The Bahraich-Jarwal Road new rail line project is progressing steadily, and the administration aims to complete it by 2027.

Here are the key updates regarding this ambitious railway project:

Current Status and Progress

DPR and Survey Completed: According to information shared by Union Railway Minister Ashwini Vaishnaw in Parliament, the final location survey and the Detailed Project Report (DPR) for this approximately 65 to 70 km long new broad-gauge line have been fully completed.

Project Budget: The estimated total cost of this entire railway project is around ₹530 crores^ Refer news links in the bottom (4+5+6+7).

Land Acquisition: The process to acquire land across 62 villages under the Bahraich and Kaiserganj tehsils is actively underway. The district administration is finalizing the documentation and ground-level procedures.

Proposed Railway Stations

This new direct rail route between Bahraich & Jarwal Road will feature 3 new railway stations and 1 halt:

Jarwal Kasba (Station)
Kaiserganj (Station)
Fakharpur (Station)
Parsendi Sugar Mill (Halt)

Expected Benefits for Passengers

Currently, trains traveling from Bahraich to Jarwal Road must take a longer detour via Gonda Junction. Once this new direct line is operational, commuting from Bahraich, Shravasti, and Balrampur to major cities like Lucknow and Delhi will become faster.

With the DPR cleared and land acquisition in its advanced stages, the railways intend to finish laying the tracks promptly to start train operations by 2027.

Jarwal Road, Bahraich (UP) is a broad-gauge station 55 kilometers (34 miles) from district headquarters and lies on the Gorakhpur–Lucknow main line.

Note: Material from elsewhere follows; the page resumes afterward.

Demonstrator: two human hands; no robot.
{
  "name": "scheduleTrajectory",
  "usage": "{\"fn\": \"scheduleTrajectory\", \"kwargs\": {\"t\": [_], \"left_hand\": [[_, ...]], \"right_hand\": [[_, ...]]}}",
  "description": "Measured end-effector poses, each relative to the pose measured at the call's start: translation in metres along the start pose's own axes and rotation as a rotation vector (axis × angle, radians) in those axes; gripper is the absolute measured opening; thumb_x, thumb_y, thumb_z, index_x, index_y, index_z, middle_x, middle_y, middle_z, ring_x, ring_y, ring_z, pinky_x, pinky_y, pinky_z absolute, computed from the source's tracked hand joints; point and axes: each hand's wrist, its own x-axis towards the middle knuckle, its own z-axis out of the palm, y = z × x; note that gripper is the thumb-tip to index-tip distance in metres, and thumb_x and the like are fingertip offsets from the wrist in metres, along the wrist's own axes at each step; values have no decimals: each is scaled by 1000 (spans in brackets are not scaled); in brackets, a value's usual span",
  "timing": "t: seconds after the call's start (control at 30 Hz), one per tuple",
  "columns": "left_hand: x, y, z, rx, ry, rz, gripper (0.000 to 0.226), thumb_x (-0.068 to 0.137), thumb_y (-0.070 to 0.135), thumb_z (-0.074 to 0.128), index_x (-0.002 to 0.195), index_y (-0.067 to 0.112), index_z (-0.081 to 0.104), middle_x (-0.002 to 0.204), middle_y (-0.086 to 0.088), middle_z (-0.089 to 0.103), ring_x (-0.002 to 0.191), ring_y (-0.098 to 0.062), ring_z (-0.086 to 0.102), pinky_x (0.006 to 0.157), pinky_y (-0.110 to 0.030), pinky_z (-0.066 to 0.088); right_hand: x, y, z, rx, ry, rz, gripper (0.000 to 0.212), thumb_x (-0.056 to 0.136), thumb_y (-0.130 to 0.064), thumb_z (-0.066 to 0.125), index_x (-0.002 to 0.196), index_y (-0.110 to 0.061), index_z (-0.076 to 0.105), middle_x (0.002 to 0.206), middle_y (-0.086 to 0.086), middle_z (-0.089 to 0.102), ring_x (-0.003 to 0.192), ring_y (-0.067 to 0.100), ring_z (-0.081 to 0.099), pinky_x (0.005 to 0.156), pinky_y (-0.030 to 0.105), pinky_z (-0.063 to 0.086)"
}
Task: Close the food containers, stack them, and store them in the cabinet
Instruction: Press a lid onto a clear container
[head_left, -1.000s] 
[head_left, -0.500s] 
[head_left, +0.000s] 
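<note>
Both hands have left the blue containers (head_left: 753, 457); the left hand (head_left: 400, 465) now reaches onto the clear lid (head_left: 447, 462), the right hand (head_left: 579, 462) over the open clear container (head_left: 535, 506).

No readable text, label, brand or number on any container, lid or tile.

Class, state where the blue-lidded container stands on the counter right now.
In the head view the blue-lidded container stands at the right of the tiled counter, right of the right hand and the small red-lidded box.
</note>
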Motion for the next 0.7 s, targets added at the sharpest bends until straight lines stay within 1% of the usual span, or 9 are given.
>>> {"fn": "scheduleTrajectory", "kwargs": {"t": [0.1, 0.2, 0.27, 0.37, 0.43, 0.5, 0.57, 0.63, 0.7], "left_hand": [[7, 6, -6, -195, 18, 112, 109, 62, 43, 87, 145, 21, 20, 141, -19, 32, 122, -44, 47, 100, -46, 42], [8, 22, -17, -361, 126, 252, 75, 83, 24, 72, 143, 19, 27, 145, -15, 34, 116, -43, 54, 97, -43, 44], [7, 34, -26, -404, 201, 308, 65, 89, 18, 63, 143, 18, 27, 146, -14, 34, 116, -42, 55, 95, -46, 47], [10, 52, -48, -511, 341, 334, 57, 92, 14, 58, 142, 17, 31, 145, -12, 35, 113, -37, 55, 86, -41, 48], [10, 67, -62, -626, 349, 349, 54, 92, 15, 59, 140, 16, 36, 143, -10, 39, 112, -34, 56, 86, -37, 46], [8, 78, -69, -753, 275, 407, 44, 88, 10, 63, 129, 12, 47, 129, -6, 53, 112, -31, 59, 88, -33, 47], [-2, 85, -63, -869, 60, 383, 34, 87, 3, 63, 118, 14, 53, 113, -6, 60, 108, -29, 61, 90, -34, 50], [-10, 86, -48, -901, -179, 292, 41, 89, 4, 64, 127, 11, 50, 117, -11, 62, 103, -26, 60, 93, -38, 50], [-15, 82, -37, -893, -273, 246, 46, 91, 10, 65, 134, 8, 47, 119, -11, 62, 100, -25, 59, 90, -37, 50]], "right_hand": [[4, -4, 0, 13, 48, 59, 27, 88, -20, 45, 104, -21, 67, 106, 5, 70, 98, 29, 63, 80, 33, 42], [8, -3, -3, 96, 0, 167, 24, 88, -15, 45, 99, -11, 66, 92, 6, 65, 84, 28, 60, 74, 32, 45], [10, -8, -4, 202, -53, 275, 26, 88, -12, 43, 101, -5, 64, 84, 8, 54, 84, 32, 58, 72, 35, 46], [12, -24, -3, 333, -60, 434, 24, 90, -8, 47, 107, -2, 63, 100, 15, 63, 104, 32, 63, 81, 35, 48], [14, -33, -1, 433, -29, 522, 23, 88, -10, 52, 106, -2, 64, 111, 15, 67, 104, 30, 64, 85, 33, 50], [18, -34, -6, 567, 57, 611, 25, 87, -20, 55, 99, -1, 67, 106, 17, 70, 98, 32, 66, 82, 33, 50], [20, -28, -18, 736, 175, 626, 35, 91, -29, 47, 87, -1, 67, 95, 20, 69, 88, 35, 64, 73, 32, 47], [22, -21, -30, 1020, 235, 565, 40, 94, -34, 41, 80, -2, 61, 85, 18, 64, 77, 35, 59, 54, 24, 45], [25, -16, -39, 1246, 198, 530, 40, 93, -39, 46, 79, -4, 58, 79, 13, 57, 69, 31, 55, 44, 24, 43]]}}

However, Jarwal road railway station is not connected with Bahraich railway station.
Demand for direct train connectivity was at its peak since the budget was sanctioned in 1997 (21 years ago), despite no additional work started, including land acquisition work which was pending from years.

==Khalilabad Railway Line==
The central cabinet in the 2019 parliament sessions sanctioned a total budget of 4,939.78 crore.
The total length of the new broad gauge line will be 240.26 km, an official statement said.
The new line, which will cross towns such as Bhinga, Shravasti, Balrampur, Uttraula, Domariyaganj, Mehdawal and Bansi, is likely expected to be completed by 2024–25.

==Goods loading/unloading yard==
The goods unloading station of BRK is constructed in Chilwariya, a small town at a distance of 12 KM from city railway station. This unloading/loading station was created there to majorly facilitate the supply of sugarcanes and sugar from/to Simbhavli Sugar Mills. Apart from these fertilizers, oils are also being transported here on a regular basis.